## WHAT NEEDS TO BE DONE
What is needed is an exact copy of the lines in the listing below, from the one with "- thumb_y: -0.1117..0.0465" up to and including the one with "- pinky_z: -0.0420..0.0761", with no other lines.
====================
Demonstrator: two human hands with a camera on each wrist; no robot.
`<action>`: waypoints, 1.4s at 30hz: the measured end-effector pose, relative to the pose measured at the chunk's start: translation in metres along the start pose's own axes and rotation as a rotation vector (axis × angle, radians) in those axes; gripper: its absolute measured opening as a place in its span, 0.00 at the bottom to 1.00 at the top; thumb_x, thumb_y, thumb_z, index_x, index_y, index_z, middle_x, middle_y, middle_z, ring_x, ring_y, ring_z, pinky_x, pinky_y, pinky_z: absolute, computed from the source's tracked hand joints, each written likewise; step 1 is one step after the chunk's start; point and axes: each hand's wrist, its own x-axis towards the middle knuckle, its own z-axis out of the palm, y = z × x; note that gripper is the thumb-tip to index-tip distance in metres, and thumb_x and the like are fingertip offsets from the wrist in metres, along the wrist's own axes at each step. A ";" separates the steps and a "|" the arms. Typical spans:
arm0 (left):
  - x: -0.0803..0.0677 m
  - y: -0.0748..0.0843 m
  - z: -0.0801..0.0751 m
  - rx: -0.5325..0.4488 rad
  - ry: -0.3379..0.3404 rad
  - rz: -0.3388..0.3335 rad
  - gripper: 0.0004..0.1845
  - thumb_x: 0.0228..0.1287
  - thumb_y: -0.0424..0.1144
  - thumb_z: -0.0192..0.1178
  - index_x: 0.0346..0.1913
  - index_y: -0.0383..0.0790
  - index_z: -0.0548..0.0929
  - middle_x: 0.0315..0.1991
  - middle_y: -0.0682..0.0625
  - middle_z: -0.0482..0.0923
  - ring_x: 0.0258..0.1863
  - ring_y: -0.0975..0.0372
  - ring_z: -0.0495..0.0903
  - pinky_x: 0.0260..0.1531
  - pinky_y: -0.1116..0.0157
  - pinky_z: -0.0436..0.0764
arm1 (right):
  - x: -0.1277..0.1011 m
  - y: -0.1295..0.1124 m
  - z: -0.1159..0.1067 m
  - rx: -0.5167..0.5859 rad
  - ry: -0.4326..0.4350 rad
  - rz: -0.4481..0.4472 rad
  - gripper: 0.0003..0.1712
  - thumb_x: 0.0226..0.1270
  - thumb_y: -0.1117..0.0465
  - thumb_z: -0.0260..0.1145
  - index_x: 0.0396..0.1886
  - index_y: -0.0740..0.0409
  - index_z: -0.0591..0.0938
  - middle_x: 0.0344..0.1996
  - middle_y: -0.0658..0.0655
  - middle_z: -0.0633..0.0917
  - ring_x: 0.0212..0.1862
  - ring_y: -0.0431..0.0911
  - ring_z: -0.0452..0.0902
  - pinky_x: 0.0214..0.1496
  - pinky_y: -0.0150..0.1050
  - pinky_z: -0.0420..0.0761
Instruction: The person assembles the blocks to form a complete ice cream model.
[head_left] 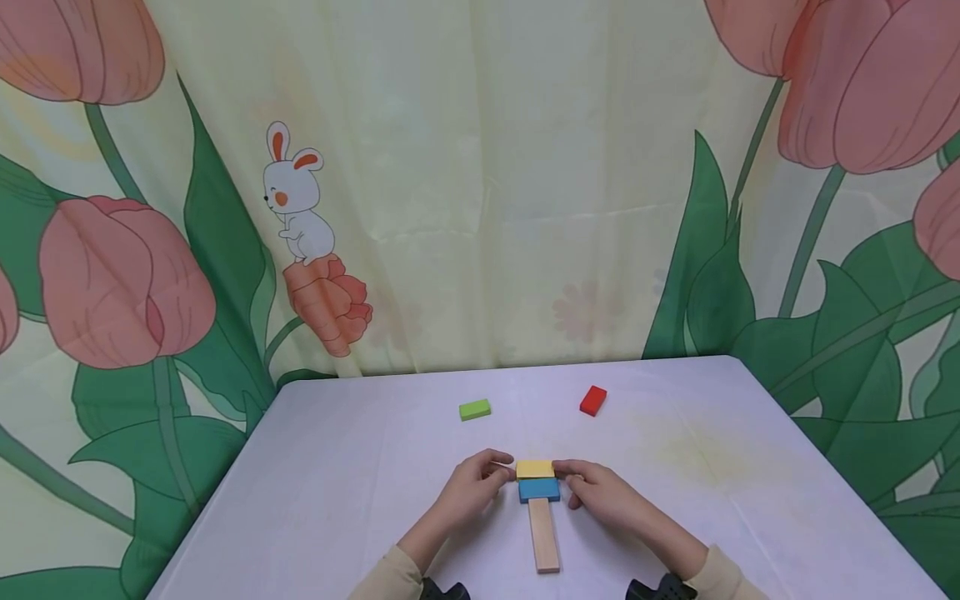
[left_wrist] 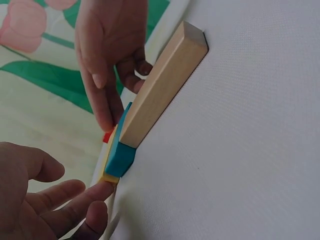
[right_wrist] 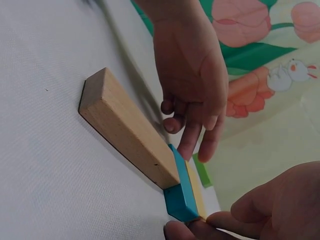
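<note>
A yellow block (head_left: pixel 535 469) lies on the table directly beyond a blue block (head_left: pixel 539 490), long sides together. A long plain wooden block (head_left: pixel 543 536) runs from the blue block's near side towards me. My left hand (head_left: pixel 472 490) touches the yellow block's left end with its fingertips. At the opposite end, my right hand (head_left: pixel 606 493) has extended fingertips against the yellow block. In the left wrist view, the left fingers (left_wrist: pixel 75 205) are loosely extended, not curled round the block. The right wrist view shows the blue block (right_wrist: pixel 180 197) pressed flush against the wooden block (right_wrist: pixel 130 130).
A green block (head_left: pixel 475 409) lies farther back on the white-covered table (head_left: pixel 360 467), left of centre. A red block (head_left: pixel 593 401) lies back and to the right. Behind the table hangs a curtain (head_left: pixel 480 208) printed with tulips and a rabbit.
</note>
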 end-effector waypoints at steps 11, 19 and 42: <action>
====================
## RESULT BELOW
  - thumb_y: -0.1117..0.0465
  - thumb_z: -0.0260..0.1145
  - index_x: 0.0396..0.1886
  - index_y: -0.0740..0.0409
  - index_z: -0.0591..0.0938
  - middle_x: 0.0344..0.1996
  - middle_y: -0.0658..0.0655
  - middle_z: -0.0633..0.0917
  - ring_x: 0.0212..0.1862
  - ring_y: -0.0431..0.0911
  - ring_z: -0.0452..0.0902
  - pinky_x: 0.0214..0.1496
  - pinky_y: -0.0150..0.1050
  - pinky_z: -0.0420..0.0761

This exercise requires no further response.